The contestants return to the workroom after Coco Montrese's elimination on the previous episode. Tatianna reveals that she would have sent home Coco Montrese from the competition, had she won the lip-sync contest. On a new day, RuPaul greets the group and reveals the main challenge, which tasks the contestants with impersonating celebrities in the Snatch Game.

The contestants start to get ready for the Snatch Game. RuPaul returns to meet with each contestants individually, asking questions and offering advice. While speaking with RuPaul, Adore Delano says she wants to withdraw from the competition. RuPaul encourages her to stay and asks her to have a discussion with Michelle Visage about the judges' feedback. While RuPaul continues to meet the other contestants, Adore Delano has a discussion with Visage outside the studio. Adore Delano returns to the workroom and tells the other contestants that she has decided to leave. The contestants have a group hug and Adore Delano departs.

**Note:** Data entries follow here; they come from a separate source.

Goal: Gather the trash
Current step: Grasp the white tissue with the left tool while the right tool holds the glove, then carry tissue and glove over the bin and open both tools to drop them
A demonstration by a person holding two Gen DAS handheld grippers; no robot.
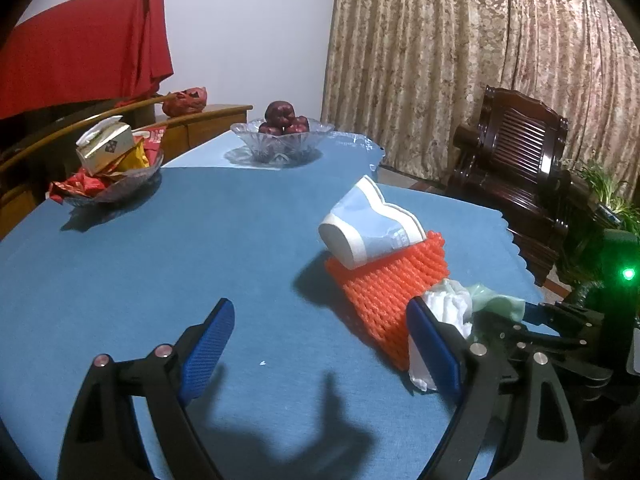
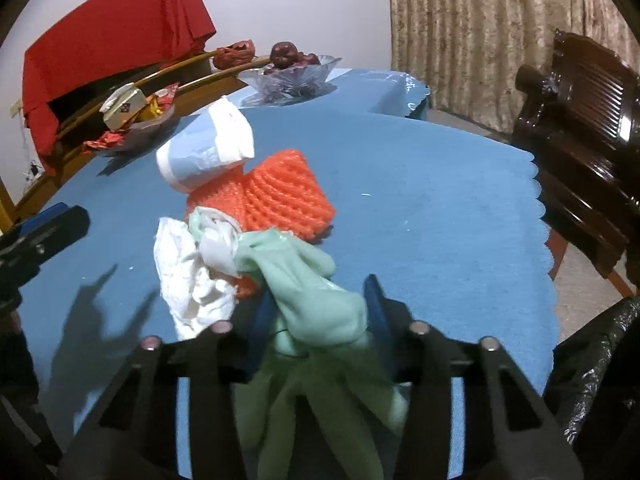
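Observation:
A pile of trash lies on the blue tablecloth [image 1: 160, 260]. A crushed blue-and-white paper cup [image 1: 368, 232] [image 2: 208, 148] rests on an orange foam net [image 1: 384, 288] [image 2: 280, 196]. In front of the net lie a crumpled white tissue [image 1: 448, 304] [image 2: 188, 280] and a pale green plastic bag [image 1: 496, 304] [image 2: 312, 280]. My right gripper [image 2: 320, 292] is shut on the green bag, whose loose end hangs down between the arms. My left gripper [image 1: 320, 304] is open just above the cloth, its right finger beside the net and tissue, nothing between its pads.
A glass bowl of dark red fruit [image 1: 280, 140] stands at the far end. A glass dish of snack packets [image 1: 108, 176] sits at the left. A dark wooden chair [image 1: 520, 168] stands past the scalloped table edge [image 2: 544, 240]. A black bag [image 2: 592, 360] hangs at the lower right.

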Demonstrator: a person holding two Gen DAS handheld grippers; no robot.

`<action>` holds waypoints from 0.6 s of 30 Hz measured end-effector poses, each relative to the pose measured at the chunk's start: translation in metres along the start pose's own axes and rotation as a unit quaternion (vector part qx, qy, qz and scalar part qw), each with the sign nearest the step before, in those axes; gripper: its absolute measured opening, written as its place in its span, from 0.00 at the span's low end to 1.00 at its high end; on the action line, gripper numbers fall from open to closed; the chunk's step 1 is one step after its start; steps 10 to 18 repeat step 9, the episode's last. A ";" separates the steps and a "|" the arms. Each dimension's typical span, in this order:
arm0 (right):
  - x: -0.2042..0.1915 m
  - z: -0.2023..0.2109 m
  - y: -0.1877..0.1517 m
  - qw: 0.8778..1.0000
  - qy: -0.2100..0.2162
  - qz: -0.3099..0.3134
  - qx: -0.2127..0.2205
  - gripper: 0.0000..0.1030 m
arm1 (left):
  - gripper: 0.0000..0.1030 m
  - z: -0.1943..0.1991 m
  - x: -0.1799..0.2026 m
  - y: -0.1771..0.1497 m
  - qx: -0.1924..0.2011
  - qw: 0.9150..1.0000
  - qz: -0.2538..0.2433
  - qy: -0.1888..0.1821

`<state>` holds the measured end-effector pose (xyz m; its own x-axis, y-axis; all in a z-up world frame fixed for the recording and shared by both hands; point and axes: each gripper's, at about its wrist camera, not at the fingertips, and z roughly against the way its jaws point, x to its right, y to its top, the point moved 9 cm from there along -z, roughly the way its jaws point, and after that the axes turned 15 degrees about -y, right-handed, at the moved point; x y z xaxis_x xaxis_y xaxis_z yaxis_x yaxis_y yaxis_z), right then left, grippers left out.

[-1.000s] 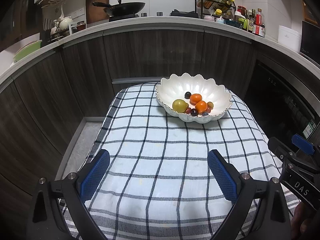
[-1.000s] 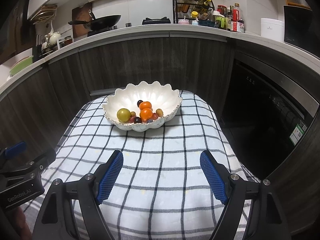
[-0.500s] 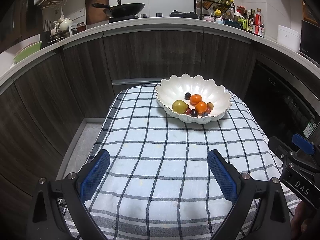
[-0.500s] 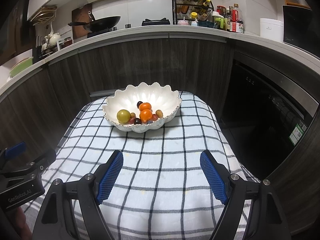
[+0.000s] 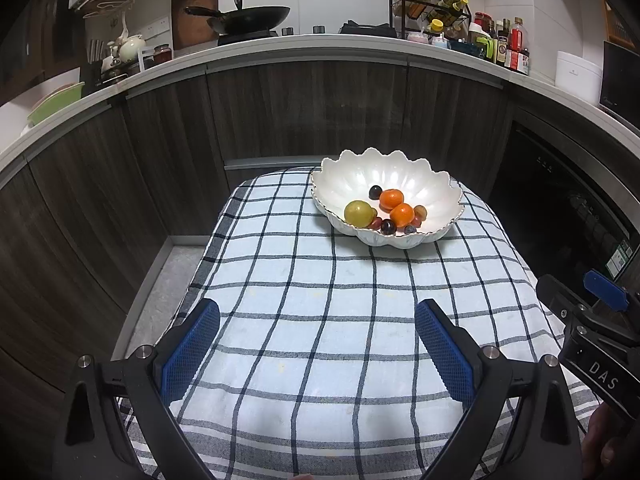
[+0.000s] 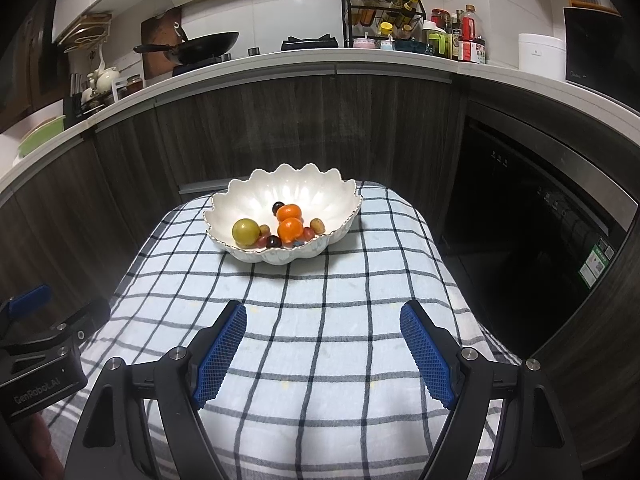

The Snatch Game commences, with RuPaul as the host and Jujubee and Raven as guest celebrities. Following is the cast:
- Alaska as Mae West
- Alyssa Edwards as Joan Crawford
- Detox as Nancy Grace
- Ginger Minj as Tammy Faye
- Katya as Björk
- Phi Phi O'Hara as Theresa Caputo
- Roxxxy Andrews as Alaska
- Tatianna as Ariana Grande

During the Snatch Game, Bianca Del Rio appears in a video question and Shangela shows up at the end to be declared the game's "winner". On elimination day, the contestants make final preparations for the latex-themed fashion show. The group talk about game strategy and playing with Jujubee and Raven. On the main stage, RuPaul welcomes fellow judges Visage, Carson Kressley, and Todrick Hall, as well as guest judge Ross Mathews. RuPaul shares the assignment of the main challenge and the runway category ("Latex Eleganza"), then the fashion show commences.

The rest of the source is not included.